Abstract
Hybrid perovskite/silicon tandem solar cells offer low cost alternatives to the commercially established silicon solar cells. In this thesis, we present the material and device optimizations of the subcells that can be used to fabricate tandem cells: Methylammonium Lead Halide (MAPbI3) based perovskite solar cells and Silicon/metal oxide type-II heterojunction based solar cells. Specifically, we focus on (a) improving the Voc of (MAPbI3) solar cells using band-matched polymer hole transporting layers (HTL), (b) improving the intrinsic stability of MAPbI3 by introducing Acetamidinium (AA) cation in the matrix, (c) studying the effect of Magnesium and Bromine substitution in MAPbI3, and (d) developing a Silicon/Cu2O type-II heterojunction solar cell that can act as a bottom cell in the proposed perovskite/silicon tandem solar cell.

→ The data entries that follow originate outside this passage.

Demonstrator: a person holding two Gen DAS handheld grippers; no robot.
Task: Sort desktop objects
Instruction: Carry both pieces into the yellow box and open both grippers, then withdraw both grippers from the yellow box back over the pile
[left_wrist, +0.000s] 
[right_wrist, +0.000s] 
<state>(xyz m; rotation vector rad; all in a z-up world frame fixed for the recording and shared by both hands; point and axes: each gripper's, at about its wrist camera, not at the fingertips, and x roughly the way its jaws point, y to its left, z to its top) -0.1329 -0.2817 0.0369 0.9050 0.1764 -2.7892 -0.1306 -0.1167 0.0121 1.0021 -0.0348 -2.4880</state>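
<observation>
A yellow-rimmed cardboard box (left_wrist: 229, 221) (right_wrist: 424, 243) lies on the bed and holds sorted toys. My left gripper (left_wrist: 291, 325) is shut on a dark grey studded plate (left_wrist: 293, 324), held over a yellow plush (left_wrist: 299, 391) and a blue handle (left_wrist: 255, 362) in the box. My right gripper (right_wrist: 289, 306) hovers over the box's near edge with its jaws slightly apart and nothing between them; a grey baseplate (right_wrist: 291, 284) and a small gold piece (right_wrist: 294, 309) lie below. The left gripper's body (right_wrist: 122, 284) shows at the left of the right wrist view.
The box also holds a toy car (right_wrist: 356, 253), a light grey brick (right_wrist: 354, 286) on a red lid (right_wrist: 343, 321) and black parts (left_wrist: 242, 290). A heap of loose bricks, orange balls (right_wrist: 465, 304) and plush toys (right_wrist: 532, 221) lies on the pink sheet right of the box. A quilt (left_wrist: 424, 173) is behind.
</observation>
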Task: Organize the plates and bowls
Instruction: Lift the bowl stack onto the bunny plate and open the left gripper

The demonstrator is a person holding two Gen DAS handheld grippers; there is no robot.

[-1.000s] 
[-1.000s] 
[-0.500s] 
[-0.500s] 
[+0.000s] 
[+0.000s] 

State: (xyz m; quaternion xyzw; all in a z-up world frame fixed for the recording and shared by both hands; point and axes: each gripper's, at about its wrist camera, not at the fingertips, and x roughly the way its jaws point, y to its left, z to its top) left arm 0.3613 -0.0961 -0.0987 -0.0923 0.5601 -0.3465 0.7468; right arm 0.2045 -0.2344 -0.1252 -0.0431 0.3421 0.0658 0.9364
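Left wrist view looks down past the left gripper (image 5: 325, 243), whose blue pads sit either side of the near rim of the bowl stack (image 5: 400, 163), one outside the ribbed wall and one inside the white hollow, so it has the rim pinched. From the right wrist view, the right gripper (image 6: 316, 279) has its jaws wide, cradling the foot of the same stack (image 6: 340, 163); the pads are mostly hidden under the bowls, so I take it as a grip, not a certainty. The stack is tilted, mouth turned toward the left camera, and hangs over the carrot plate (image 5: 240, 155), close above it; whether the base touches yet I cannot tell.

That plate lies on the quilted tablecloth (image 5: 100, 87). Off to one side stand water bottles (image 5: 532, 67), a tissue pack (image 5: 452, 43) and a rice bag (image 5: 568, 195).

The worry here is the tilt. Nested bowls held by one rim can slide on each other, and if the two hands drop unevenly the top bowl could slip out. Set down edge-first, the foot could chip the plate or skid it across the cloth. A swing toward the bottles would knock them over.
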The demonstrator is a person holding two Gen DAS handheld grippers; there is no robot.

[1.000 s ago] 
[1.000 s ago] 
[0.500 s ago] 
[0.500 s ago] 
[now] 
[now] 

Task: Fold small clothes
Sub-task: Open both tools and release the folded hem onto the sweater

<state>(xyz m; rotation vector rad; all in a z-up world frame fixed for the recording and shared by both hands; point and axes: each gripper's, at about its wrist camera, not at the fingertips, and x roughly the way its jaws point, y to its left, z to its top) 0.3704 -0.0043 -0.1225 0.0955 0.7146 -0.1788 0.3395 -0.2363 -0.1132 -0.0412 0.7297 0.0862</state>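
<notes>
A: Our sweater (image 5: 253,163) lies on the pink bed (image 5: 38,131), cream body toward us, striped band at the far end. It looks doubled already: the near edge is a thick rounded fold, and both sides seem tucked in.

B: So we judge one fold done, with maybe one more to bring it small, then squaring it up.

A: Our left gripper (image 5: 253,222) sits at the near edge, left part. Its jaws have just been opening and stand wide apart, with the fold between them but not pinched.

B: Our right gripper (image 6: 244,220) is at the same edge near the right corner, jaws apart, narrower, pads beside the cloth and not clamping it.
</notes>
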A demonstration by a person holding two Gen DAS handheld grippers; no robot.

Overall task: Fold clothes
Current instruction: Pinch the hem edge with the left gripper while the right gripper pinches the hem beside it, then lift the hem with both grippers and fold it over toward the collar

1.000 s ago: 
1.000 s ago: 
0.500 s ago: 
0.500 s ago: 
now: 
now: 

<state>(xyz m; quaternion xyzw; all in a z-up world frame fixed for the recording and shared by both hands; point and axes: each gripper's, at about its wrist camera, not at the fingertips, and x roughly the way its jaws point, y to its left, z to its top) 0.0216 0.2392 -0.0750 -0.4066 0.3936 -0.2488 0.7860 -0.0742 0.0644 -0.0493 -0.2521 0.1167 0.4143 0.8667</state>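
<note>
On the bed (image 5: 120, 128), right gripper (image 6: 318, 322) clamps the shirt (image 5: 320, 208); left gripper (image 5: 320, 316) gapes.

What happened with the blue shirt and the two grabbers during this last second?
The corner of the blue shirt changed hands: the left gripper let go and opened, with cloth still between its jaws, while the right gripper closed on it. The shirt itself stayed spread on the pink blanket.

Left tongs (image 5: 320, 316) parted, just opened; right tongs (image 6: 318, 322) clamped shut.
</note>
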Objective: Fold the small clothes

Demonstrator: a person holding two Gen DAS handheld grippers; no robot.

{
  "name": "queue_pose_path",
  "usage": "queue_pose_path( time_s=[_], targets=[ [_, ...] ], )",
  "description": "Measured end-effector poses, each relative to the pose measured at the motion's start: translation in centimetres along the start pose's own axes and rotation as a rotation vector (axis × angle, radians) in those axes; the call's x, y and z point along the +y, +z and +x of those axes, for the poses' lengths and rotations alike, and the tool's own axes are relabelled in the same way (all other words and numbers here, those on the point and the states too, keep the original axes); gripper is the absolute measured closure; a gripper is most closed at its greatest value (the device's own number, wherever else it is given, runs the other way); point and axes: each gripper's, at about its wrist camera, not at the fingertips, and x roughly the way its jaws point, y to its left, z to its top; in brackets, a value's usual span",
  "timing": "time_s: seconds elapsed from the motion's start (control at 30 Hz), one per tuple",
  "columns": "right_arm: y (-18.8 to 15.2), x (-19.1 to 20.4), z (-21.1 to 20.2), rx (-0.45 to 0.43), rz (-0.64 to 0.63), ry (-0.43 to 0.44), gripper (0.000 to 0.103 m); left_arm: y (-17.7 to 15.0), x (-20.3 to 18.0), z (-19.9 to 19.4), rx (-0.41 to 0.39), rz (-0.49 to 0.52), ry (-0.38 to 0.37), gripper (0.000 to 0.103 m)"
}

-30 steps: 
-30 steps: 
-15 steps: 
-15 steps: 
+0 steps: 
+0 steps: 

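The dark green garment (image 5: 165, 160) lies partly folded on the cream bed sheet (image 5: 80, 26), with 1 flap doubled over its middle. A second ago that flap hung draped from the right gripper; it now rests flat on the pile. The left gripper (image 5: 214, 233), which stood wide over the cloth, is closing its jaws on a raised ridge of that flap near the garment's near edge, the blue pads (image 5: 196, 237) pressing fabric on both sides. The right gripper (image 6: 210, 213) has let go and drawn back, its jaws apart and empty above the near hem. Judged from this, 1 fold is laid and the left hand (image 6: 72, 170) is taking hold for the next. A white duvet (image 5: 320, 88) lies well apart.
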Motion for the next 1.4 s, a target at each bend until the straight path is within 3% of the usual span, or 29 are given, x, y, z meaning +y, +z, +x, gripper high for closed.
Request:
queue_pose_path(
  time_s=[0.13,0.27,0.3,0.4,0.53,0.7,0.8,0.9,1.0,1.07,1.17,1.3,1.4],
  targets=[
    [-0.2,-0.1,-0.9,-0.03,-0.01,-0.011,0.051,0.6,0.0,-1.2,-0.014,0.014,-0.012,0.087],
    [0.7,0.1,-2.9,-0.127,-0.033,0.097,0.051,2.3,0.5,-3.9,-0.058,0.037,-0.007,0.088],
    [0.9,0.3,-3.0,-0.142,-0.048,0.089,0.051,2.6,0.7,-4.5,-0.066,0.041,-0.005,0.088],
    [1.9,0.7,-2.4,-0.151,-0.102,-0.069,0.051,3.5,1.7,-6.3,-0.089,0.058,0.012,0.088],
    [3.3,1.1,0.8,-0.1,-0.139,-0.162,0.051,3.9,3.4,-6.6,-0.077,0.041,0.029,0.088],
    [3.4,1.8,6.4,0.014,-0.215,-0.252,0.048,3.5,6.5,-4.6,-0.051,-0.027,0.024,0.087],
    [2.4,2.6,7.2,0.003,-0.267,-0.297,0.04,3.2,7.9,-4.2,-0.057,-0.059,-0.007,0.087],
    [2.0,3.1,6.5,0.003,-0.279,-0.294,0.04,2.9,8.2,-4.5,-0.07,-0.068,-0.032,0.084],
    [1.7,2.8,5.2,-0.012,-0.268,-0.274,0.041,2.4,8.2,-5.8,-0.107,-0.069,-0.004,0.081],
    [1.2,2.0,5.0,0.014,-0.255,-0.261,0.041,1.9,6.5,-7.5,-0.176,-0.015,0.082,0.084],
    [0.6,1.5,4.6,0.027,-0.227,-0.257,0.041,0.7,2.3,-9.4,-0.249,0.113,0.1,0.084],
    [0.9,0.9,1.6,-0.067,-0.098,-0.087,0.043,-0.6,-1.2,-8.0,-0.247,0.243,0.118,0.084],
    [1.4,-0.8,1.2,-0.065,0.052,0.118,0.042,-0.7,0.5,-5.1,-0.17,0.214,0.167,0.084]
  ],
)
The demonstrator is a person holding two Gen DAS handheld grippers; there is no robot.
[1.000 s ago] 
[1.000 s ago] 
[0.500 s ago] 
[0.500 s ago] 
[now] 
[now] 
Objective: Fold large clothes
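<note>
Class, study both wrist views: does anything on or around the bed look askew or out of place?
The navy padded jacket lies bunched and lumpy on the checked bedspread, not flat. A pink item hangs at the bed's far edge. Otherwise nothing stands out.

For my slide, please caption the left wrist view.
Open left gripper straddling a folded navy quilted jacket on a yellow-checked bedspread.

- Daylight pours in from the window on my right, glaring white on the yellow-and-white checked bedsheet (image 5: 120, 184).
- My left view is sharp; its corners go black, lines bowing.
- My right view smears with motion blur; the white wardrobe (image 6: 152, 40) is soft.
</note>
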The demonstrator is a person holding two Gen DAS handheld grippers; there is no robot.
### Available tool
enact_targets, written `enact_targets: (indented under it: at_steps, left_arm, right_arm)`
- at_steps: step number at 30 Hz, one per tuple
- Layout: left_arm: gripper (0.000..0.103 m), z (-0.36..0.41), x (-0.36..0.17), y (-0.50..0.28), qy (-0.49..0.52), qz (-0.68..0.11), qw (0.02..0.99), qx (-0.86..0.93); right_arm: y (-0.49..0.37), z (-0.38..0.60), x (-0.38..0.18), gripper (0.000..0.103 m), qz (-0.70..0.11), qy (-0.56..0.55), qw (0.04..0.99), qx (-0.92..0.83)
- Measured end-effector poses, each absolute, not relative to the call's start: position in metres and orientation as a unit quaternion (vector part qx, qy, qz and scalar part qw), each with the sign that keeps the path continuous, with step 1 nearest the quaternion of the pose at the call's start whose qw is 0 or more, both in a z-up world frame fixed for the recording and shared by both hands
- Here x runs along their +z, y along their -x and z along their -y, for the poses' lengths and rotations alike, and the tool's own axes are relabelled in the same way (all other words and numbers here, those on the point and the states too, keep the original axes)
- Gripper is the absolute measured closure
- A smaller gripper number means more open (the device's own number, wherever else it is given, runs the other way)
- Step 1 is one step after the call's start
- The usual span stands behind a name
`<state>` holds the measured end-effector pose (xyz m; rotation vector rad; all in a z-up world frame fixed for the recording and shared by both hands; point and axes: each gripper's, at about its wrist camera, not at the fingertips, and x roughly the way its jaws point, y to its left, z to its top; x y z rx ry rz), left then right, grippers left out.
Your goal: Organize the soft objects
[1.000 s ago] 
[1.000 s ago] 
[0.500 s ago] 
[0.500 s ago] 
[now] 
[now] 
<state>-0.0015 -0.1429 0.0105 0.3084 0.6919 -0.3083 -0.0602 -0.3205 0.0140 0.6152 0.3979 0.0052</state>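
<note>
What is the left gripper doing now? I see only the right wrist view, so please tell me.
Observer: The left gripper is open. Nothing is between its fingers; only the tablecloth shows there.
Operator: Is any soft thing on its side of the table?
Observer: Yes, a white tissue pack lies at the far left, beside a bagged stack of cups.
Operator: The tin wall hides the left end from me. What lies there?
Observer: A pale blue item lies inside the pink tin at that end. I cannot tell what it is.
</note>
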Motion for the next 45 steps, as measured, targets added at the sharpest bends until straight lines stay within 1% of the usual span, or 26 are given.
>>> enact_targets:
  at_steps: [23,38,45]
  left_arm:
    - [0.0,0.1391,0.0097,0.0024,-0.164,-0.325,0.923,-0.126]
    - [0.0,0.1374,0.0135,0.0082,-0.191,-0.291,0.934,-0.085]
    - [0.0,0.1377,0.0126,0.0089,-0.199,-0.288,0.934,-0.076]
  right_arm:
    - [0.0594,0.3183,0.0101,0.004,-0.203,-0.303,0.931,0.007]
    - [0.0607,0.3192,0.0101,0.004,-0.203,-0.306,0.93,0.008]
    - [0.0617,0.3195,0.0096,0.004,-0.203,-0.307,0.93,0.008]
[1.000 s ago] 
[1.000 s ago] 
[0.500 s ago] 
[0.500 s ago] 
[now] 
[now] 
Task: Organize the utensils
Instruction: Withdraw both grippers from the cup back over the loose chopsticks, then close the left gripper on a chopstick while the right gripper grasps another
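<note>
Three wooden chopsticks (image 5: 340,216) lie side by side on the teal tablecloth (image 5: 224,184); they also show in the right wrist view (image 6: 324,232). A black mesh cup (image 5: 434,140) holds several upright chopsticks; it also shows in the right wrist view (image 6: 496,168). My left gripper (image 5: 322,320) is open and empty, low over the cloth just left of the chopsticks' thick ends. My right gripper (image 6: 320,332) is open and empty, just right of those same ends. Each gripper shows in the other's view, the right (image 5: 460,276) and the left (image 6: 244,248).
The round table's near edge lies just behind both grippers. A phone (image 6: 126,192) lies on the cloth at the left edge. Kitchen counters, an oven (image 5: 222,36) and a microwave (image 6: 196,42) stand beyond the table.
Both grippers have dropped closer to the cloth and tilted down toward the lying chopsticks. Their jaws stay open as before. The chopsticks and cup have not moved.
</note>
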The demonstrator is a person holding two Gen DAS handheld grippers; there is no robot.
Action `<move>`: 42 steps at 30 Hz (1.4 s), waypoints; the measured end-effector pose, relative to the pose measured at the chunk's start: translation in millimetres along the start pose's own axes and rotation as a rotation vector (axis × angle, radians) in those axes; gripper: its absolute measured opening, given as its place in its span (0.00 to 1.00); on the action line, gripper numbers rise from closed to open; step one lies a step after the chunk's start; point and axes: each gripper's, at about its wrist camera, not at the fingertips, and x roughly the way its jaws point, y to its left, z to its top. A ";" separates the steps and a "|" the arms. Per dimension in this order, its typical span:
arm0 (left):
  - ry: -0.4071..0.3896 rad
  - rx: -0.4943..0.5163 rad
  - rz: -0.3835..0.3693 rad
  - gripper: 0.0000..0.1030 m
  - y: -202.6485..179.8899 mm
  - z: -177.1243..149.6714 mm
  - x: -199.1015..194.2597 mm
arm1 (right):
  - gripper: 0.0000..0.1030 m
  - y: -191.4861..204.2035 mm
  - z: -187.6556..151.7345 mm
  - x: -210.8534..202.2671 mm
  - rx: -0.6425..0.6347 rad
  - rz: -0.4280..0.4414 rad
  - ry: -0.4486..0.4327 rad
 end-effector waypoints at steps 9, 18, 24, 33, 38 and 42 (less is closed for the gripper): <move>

a) The fermi-splitting (in the absorber) and consequently the Voc of a thin film heterojunction cell depends on the fermi-level of the adjacent transport layers. The most widely used HTL: Spiro-OMeTAD has a HOMO of -5.0 eV, a 0.5 eV valance band maxima (VBM) offset with MAPbI3. In this part, we examine whether a p-type semiconducting polymer: ‘Poly-4-(5-(9,9-dihexyl-7-methyl-9H-fluoren-2-yl)thiophen-2-yl)-5,6-difluoro-7-(5-methylthiophen-2-yl)benzo[c][1,2,5]thiadiazole’ (PF-DTDFBT) having a HOMO level of -5.6 eV: exactly matched to the VBM of MAPbI3 leads to the enhancement of the Voc of the cell. The increased fermi-splitting directly contributed to the improvement of Voc from 1.04 V in standard Spiro-OMeTAD HTL devices to 1.11 V in PF-DTDFBT interlayer devices. In addition, the polymer being hydrophobic leads to an increase in device stability by reducing the seepage of moisture into the active perovskite layer slowing down its degradation.
b) One of the major obstacles in the commercialization of perovskites is its instability towards moisture, optical and thermal stimulus. The MAPbI3 structure consists of the organic methyl-ammonium (MA+) cation held in the PbI64- tetrahedral cage by 3 hydrogen bonds, weakened by the continuous tumbling motion of the C-N spine (in MA+). We report a cation : Acetamidinium, having (i) 4 h-bonds and (ii) restricted C-N bond rotation, that binds more strongly with the PbI64- cage as compared to MA+. Acetamidinium substitution leads to improvement in device performance and stability, which retained 70% of their initial PCE in 480 hours, while the standard cells degrade to ~43 % of their initial PCE in the same time frame.
c) The state-of-the-art perovskite devices use the recipe involving weak co-ordination bond between DMSO-PbI2 (solvent-solute binding) broken by an in-situ antisolvent drip (Toluene or Chlorobenzene) to control the nucleation density and grain growth rate. Although for small device areas (~ 1 cm2) this method provides dense compact films with 200-250 nm grain sizes, this method is not suited for depositing films on large area, required for making efficient solar panels. We present the controlled addition of MgCl2/MgI2 in perovskite at the precursor solution stage that helps in forming films comparable in quality (compactness, grain sizes and carrier lifetime) with the films deposited by anti-solvent drip method. This deposition method neither requires DMSO nor anti-solvent drip making it more commercially attractive. 10% MgCl2/MgI2 addition in MAPbI3 leads to a ~ 80 μs/120 μs increase in carrier lifetime as measured by resonance assisted microwave photoconductance supporting a 150 mV rise in Voc of the devices.
d) A silicon/metal oxide heterojunction solar cell is expected to have a lower thermal budget and a higher Jsc as compared to the more popular silicon homojunction cell where a considerable number of incoming photons are lost to the free carrier absorption in the highly doped p++ emitter region. We report the optimization of a type-II n-silicon/Cu2O heterojunction based solar cell. The Si/Cu2O interface is passivated by a 1.3 nm ultra-thin silicon dioxide layer. The passivated devices showed a 200 mV increase in Voc over the unpassivated devices. Further in-situ p-type doping of Cu2O was done by incorporating nitrogen into the Cu2O crystal. This served two purposes : the Voc and FF increased due to enhanced in-built voltage and film conductivity respectively, and the hole fermi-level is now defined by the doped Cu2O layer, providing the relaxation to use lower work function transparent contacts (which otherwise would have decreased the Voc of the cell). The best devices : doped-Cu2O/Si cell with transparent ITO top contact exhibited 5.23% PCE.